Task statement
Count how many lines in the data hold "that". Only the number.

────────

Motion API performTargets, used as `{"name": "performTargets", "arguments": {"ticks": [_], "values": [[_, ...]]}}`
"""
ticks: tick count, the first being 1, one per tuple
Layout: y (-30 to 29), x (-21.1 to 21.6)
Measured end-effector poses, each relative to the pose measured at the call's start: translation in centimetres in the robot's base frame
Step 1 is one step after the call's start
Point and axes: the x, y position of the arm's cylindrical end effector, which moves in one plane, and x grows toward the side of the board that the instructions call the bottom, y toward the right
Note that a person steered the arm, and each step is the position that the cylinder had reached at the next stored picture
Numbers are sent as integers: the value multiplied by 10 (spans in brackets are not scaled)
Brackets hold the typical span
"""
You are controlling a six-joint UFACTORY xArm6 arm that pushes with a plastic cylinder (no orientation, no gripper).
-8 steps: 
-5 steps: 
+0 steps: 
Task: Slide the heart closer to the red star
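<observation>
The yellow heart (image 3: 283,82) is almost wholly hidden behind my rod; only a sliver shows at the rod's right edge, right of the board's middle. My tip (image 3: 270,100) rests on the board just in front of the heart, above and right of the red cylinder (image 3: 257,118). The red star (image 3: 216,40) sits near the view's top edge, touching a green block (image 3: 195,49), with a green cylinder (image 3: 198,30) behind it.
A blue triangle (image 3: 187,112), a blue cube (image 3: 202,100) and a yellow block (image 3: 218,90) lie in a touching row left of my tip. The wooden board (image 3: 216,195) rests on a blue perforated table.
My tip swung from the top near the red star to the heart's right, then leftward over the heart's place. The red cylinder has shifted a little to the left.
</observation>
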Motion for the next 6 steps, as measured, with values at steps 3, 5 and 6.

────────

Task result
3